The emphasis of rehabilitation targeting individuals living with a chronic health condition or injury with a progressive course focused on the underlying decrease in functional capacities in addition to environmental modifications to optimize independence, functioning, and participation in all aspects of life [11, 15, 16]. The Physical Medicine and Rehabilitation (PMR) approach emphasizes successful rehabilitation through collaboration with diverse health and rehabilitation disciplines [17], highlighting the essential role of harmonious and effective teamwork among healthcare professionals to achieve rehabilitation goals [18]. Therefore, the availability of accessible and collaborative rehabilitation centers plays a fundamental role in ensuring healthy lives and promoting the well-being of all persons with health conditions who experience or are at risk of experiencing limitations of functioning [6].

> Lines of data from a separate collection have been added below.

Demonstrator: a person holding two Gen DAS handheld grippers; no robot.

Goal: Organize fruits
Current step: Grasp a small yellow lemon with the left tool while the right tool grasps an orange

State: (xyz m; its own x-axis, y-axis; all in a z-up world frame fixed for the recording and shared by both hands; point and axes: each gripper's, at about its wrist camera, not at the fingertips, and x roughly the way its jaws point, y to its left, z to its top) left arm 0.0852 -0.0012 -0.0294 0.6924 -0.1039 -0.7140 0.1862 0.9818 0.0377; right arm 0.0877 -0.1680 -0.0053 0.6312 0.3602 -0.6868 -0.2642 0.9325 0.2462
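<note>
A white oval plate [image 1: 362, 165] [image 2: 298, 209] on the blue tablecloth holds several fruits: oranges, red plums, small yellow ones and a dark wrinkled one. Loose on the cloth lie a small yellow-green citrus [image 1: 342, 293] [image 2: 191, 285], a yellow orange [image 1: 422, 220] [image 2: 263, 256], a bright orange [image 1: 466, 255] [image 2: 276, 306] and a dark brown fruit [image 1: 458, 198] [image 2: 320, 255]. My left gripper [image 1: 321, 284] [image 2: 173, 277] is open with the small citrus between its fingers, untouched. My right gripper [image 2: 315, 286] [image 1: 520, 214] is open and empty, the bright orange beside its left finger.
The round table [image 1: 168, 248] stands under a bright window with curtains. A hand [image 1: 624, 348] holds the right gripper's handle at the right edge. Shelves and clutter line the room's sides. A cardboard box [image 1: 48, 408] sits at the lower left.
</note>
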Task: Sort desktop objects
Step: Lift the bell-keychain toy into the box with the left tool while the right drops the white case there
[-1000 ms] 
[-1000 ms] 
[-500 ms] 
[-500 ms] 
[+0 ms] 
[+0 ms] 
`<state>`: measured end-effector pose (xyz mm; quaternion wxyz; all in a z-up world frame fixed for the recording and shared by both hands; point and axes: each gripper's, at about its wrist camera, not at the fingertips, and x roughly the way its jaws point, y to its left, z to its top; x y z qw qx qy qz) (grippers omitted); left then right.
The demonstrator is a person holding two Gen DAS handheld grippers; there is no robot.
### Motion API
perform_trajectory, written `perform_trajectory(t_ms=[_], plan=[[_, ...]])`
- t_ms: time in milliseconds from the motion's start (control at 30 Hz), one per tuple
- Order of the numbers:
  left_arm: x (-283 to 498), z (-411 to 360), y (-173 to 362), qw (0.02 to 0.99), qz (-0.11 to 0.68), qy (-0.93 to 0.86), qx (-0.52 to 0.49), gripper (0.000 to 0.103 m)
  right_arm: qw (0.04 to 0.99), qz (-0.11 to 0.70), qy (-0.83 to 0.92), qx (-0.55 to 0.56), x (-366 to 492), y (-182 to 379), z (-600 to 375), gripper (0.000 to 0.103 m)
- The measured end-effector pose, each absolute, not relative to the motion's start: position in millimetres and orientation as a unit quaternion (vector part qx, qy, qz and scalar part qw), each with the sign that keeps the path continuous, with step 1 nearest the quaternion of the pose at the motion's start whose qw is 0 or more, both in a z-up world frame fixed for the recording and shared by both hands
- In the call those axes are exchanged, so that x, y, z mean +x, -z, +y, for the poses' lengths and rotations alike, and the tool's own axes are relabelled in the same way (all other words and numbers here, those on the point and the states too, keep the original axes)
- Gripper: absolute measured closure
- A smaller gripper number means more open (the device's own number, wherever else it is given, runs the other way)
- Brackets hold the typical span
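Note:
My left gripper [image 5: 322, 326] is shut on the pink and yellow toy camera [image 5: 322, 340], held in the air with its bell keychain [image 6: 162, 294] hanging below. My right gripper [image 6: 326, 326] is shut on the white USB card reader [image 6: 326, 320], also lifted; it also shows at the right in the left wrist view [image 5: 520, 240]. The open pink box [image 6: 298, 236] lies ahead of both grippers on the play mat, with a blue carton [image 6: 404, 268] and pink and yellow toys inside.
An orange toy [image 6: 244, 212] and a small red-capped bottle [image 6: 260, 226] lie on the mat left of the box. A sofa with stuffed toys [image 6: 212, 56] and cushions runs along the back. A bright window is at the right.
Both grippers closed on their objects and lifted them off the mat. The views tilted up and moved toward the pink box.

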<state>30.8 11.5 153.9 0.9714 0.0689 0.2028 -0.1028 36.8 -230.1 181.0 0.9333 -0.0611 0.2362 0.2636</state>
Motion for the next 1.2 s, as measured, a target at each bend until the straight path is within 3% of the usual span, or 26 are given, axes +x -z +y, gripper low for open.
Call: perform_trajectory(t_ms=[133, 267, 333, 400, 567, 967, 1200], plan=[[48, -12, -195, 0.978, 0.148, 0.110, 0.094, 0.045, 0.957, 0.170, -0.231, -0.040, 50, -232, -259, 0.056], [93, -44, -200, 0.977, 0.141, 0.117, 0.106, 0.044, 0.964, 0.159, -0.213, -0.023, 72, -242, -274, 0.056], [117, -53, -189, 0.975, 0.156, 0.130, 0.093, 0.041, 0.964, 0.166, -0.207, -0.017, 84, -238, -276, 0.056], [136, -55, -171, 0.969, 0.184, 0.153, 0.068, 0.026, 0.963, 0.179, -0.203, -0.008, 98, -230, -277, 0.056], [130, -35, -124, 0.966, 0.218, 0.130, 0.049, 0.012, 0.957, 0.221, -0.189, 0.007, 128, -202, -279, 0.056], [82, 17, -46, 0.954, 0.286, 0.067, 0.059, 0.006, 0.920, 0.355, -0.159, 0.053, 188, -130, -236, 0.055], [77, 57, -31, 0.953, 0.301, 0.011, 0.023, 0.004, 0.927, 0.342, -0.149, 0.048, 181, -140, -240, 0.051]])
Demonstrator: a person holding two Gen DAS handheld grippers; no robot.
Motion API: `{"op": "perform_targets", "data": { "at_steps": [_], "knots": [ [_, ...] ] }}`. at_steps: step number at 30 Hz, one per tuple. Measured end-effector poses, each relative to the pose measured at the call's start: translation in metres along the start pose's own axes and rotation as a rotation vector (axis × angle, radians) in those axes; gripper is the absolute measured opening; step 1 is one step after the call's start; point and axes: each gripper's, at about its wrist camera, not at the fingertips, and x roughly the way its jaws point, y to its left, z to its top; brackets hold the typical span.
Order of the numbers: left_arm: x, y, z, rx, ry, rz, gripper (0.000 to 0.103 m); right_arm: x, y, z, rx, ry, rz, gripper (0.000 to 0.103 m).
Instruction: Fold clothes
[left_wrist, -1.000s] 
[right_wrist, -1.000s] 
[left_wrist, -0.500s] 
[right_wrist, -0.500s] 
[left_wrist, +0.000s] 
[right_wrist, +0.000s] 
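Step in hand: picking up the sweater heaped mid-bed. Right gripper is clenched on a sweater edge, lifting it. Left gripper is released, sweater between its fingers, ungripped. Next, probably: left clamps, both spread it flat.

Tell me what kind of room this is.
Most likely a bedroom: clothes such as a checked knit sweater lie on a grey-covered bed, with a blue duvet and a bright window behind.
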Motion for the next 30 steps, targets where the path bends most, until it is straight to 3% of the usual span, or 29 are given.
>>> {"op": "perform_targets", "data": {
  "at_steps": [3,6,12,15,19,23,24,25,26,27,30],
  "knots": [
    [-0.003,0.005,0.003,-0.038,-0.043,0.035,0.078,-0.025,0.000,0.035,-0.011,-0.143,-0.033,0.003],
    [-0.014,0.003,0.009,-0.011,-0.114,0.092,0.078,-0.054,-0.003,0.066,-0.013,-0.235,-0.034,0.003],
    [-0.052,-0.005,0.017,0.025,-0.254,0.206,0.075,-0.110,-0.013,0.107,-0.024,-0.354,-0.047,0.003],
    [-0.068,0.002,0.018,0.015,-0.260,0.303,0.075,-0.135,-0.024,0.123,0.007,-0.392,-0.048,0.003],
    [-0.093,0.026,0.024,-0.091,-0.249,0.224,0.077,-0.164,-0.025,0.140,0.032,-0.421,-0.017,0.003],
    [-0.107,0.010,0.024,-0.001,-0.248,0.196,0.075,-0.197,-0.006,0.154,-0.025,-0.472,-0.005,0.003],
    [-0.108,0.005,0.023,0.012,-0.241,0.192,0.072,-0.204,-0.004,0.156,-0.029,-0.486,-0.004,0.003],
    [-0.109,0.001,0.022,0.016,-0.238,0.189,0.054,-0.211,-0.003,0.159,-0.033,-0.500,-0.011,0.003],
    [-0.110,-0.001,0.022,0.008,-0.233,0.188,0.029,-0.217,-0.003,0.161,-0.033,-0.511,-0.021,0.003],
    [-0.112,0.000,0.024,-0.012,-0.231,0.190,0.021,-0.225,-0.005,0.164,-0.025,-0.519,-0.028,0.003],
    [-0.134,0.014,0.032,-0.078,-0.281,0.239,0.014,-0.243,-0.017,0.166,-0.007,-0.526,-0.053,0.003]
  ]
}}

2.2 ICF-based multidisciplinary approach to rehabilitation

The ICF created by the WHO identifies that the optimal rehabilitation process should consider the individual as the main focus in the process, recognize all dimensions of the person’s life, and confirm consistency across sectors, as well as related interventions [19]. The ICF has combined these aspects into a thorough system that encompasses a variety of human functioning characteristics and integrates biological, psychological, social, and environmental factors [20]. Therefore, the ICF presents a conceptual driver of rehabilitation through the use of a comprehensive understanding of health and disability in a unique framework [21].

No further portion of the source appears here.